Home On Second Thought Firefox Will Keep Its Version Numbers

On Second Thought Firefox Will Keep Its Version Numbers

It became a very heated debate over a very small thing: whether accelerated releases of Mozilla Firefox going forward will contain version numbers in its About dialog box. The opposition to Mozilla’s plan to remove version numbers, and perhaps omit referring to them in consumer-focused marketing, centered around the difficulties IT departments face in managing end-users browsers, and that developers face in creating support products for them, such as add-ons.

Late Tuesday, the organization reversed course, saying the About box will remain as it has been. But in making that statement, Alex Faaborg, a contributor to the User Interface (UX) team of the open source project, told other contributors in Mozilla’s public newsgroup that his team never actually made a final decision to remove version numbers in the first place, and that the vehement defense of UX’s decision by Firefox product manager Asa Dotzler was, through no fault of his own, wrong.

“There was a miscommunication inside of the UX team, and Asa to his credit, adamantly defended us,” wrote Faaborg. “Someone on the UX team requested this change, which is why Asa filed it.

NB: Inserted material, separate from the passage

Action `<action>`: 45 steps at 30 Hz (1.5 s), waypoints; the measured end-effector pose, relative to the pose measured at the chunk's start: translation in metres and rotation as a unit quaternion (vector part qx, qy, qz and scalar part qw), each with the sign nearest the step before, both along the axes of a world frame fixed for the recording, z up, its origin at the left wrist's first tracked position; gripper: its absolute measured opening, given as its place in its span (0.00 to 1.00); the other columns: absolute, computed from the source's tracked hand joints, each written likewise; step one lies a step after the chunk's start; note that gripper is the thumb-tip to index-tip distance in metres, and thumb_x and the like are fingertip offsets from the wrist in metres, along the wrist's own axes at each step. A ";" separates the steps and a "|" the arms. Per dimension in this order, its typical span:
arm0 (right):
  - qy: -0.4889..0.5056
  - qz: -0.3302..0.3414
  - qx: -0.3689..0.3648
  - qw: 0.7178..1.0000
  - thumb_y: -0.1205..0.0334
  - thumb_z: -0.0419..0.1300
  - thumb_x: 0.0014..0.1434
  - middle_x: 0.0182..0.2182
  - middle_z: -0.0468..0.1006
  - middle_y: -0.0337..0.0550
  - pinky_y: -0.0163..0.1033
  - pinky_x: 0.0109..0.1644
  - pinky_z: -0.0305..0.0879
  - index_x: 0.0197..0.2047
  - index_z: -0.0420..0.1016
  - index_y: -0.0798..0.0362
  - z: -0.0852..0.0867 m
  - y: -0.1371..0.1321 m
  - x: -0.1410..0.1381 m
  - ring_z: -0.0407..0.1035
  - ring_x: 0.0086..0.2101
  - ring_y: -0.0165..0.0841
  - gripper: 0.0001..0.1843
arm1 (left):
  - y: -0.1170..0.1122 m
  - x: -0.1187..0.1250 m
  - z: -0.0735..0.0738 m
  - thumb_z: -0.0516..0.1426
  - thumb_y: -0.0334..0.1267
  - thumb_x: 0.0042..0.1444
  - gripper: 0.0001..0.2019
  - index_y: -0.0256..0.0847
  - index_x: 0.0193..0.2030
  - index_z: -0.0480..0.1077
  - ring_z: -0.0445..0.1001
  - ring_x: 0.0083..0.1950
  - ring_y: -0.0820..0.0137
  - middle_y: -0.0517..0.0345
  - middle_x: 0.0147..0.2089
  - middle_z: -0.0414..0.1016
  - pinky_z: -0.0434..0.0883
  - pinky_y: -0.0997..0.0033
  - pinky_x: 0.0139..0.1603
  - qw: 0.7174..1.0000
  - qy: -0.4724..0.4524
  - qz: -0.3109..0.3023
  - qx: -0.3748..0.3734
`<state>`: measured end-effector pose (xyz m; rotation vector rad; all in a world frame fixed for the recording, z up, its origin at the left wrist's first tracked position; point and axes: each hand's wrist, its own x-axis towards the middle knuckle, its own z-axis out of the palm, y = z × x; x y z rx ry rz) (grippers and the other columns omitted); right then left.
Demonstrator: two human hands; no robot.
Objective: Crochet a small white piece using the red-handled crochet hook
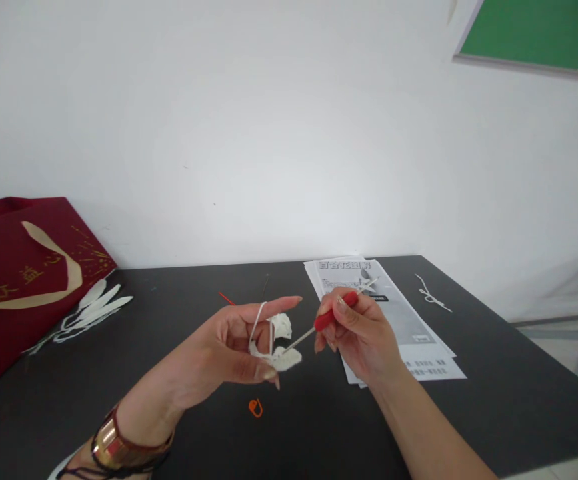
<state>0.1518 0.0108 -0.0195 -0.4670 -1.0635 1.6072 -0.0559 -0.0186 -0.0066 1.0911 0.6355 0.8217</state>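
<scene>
My left hand (239,343) pinches a small white crocheted piece (289,360) between thumb and fingers. A strand of white yarn (255,320) loops over its raised, outstretched index finger. In my right hand (361,330) is a crochet hook (336,312) with a red grip and metal shaft, held like a pen. The shaft points down to the left, and its tip meets the crocheted piece; whether it passes through a stitch I cannot tell. Behind my left hand lies a ball of white yarn (281,326), partly hidden by the fingers.
An orange stitch marker (255,408) lies on the black table (209,433) below my hands. Printed sheets (403,320) lie behind my right hand, with a short tied yarn piece (433,297) farther right. White leaf-shaped pieces (96,307) rest beside a dark red bag (13,267) at left.
</scene>
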 end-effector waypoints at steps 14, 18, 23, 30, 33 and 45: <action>-0.022 -0.031 0.057 0.998 0.57 0.66 0.55 0.19 0.75 0.38 0.32 0.21 0.69 0.28 0.78 0.55 0.004 -0.005 0.002 0.67 0.17 0.26 0.10 | 0.001 0.002 0.001 0.65 0.25 0.45 0.33 0.45 0.60 0.69 0.71 0.28 0.73 0.65 0.27 0.65 0.72 0.74 0.32 1.000 -0.013 0.002 -0.014; -0.016 -0.031 0.051 0.998 0.57 0.66 0.55 0.18 0.74 0.38 0.32 0.21 0.69 0.28 0.79 0.56 0.003 -0.006 0.000 0.66 0.17 0.26 0.10 | 0.001 0.003 0.002 0.65 0.26 0.45 0.33 0.45 0.60 0.68 0.69 0.28 0.74 0.65 0.27 0.64 0.71 0.74 0.32 1.000 -0.006 0.007 -0.012; -0.002 -0.015 0.040 0.999 0.58 0.65 0.56 0.17 0.73 0.37 0.32 0.23 0.71 0.28 0.79 0.56 0.002 -0.007 -0.002 0.64 0.17 0.24 0.10 | 0.001 0.004 0.003 0.65 0.25 0.45 0.33 0.45 0.60 0.68 0.70 0.29 0.74 0.65 0.26 0.66 0.70 0.75 0.32 1.000 -0.013 0.001 -0.015; -0.007 -0.028 0.041 0.999 0.58 0.66 0.55 0.20 0.76 0.38 0.32 0.22 0.71 0.28 0.78 0.55 0.001 -0.007 -0.001 0.65 0.16 0.25 0.10 | 0.002 0.003 0.003 0.65 0.25 0.44 0.33 0.43 0.59 0.69 0.68 0.27 0.75 0.65 0.26 0.65 0.71 0.75 0.30 0.999 -0.035 -0.001 -0.025; -0.004 -0.023 0.041 0.999 0.58 0.66 0.55 0.20 0.76 0.38 0.33 0.23 0.71 0.28 0.78 0.55 0.001 -0.006 0.000 0.65 0.17 0.25 0.09 | 0.002 0.003 0.003 0.64 0.24 0.43 0.33 0.42 0.59 0.70 0.68 0.26 0.75 0.65 0.25 0.65 0.70 0.76 0.29 0.999 -0.035 -0.005 -0.025; -0.009 -0.015 0.051 0.999 0.59 0.66 0.55 0.20 0.75 0.38 0.32 0.21 0.70 0.28 0.78 0.55 0.003 -0.006 0.001 0.66 0.17 0.26 0.09 | 0.001 0.003 0.003 0.65 0.25 0.43 0.32 0.42 0.58 0.71 0.65 0.25 0.76 0.65 0.24 0.63 0.70 0.76 0.27 0.999 -0.032 -0.005 -0.041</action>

I really appreciate Asa giving us the authority and deferring to our decision, but in this case we didn’t have the design sorted out enough ahead of time and we basically set him up. Had this actually been a practical joke that the UX team was trying to play on Asa, it would have been perfectly executed.”

After Faaborg thanked Firefox contributors for their continued feedback, however, the browser’s engineering director, Jonathan Nightingale, stated he wished for a different kind of feedback than what Mozilla had been getting: “Threatening and insulting people is a kind of feedback I would be happy to see in short supply.”

Nightingale then went on to say that the measure of whether the team has decided to implement a change in the browser, from this point forward, is to check the browser.

“If it hasn’t landed, it isn’t decided. If it hasn’t shipped, it isn’t decided. If it has landed and shipped and you have new information, we want to hear it. We are not mindless nor careless in our views,” wrote Nightingale, “and we want what’s best for the Web. All of us. It would help us to remember that more often, particularly when disagreeing with each other.”

Last August 14, Dotzler appeared – and perhaps himself believed – to be speaking on behalf of the UX team in informing contributors that the version number removal change decision was made by that team and was final. “I don’t think, and I believe the Firefox UX lead agrees with me, that users need that information in the About dialog,” Dotzler wrote at the time. “That’s why we’re removing it. The version number is only relevant to users for troubleshooting and I question its relevance even there given that we’re shooting for having all of our users on the latest release.”

On August 20, Faaborg entered the discussion, but only after admitting that the UX team – the same one believed to have made a final design decision – had actually been on summer vacation for several days. Faaborg suggested that a compromise solution that may appease all parties involved, including end users and developers, would be a change to a time-based versioning system, such as 2012.1, 2012.2, et al.

Faaborg then added this: “I think the reason this debate became so emotional is that some people want to change client side software to behave like the Web (where the user has no control over version), and some people simply aren’t comfortable with that model. The existence of version numbers is functionally kind of peripheral to that debate, but nonetheless served as an effective lightning rod for a growing storm of controversy. Ironically removing the version number wasn’t even the central point of the bug (which was primarily about further streamlining the process of checking for updates).”